Abstract
Purpose
Laparoscopic radical nephrectomy (LRN) is more challenging with increases in body mass index (BMI). Several recent studies have shown, however, that LRN can be safely performed even in obese patients. The influence of obesity on the perioperative outcomes of LRN has not been well elucidated for large renal tumors (>7 cm), however. We estimated the impact of obesity on LRN for stage T1 and T2 renal cell carcinoma (RCC).
Materials and Methods
From January 2004 to March 2011, 266 patients underwent LRN (T1: 195, T2: 71). These patients were subdivided into the following two groups according to BMI: the nonobese group (BMI less than 25 kg/m2) and the obese group (BMI greater than 25 kg/m2). Perioperative outcomes were retrospectively compared between these two groups in T1 and T2 RCC patients.
Results
There were no significant differences in perioperative outcomes between the obese and nonobese groups of T1 RCC patients. However, in T2 RCC patients, operative time and complication rate were significantly increased in the obese group.
Conclusions
Our results suggest that LRN can be safely performed in Korean patients with T1 RCC regardless of obesity.

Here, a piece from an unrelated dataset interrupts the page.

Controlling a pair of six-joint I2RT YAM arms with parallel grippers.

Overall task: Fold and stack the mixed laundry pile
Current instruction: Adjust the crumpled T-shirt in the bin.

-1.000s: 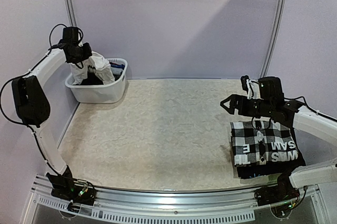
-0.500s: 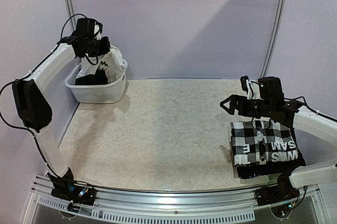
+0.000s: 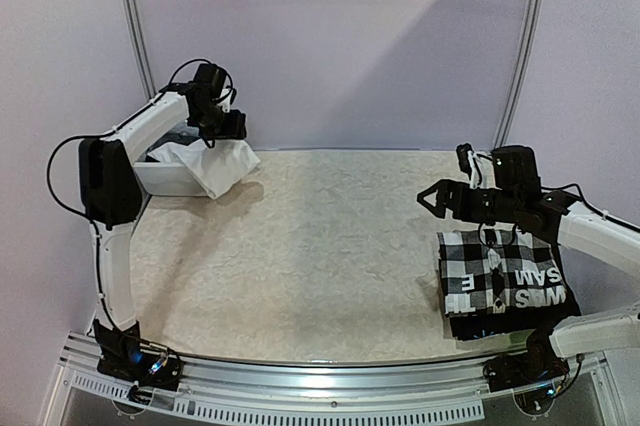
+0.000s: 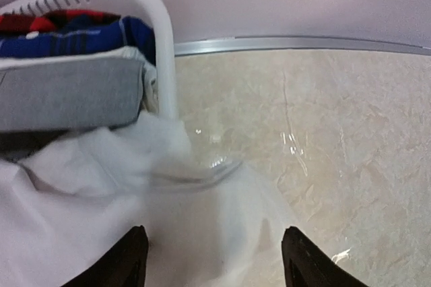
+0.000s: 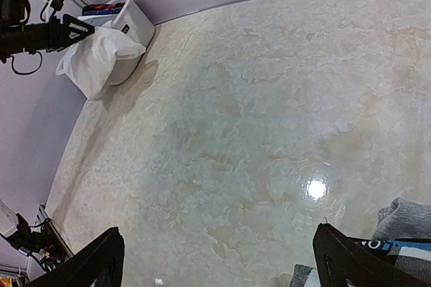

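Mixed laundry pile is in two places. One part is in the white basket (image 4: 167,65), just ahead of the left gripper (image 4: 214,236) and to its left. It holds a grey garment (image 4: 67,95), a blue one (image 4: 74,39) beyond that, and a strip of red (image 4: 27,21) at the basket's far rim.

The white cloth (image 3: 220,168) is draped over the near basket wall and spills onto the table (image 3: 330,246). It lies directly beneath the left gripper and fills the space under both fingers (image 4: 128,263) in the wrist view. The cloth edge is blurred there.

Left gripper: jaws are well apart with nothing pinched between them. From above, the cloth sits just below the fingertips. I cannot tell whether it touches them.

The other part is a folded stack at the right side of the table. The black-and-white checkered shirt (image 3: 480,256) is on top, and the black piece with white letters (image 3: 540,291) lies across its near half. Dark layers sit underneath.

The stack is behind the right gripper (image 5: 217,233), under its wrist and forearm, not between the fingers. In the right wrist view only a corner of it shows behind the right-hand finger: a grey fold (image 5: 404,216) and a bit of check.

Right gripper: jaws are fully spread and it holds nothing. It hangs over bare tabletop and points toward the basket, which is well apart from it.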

In T2 RCC patients, however, LRN may become more difficult with increasing BMI considering a longer operation time as well as a higher complication rate. We suggest that LRN for obese patients with T2 RCC be carefully considered.
Since 1991, when Clayman et al first reported laparoscopic nephrectomy [1], many investigations have shown the various advantages of the laparoscopic technique, such as decreased blood loss, rapid recovery, shorter hospital stay, less postoperative pain, and better cosmesis than with open nephrectomy [2,3]. Building on these gains, laparoscopic radical nephrectomy (LRN) is increasingly being performed at many centers and has become the standard technique for radical nephrectomies for T1 renal tumors (7 cm or less), except in favorable cases of nephron-sparing surgery [4,5]. Recently, laparoscopic surgery has also tended to be performed for larger renal masses (>7 cm) [6,7].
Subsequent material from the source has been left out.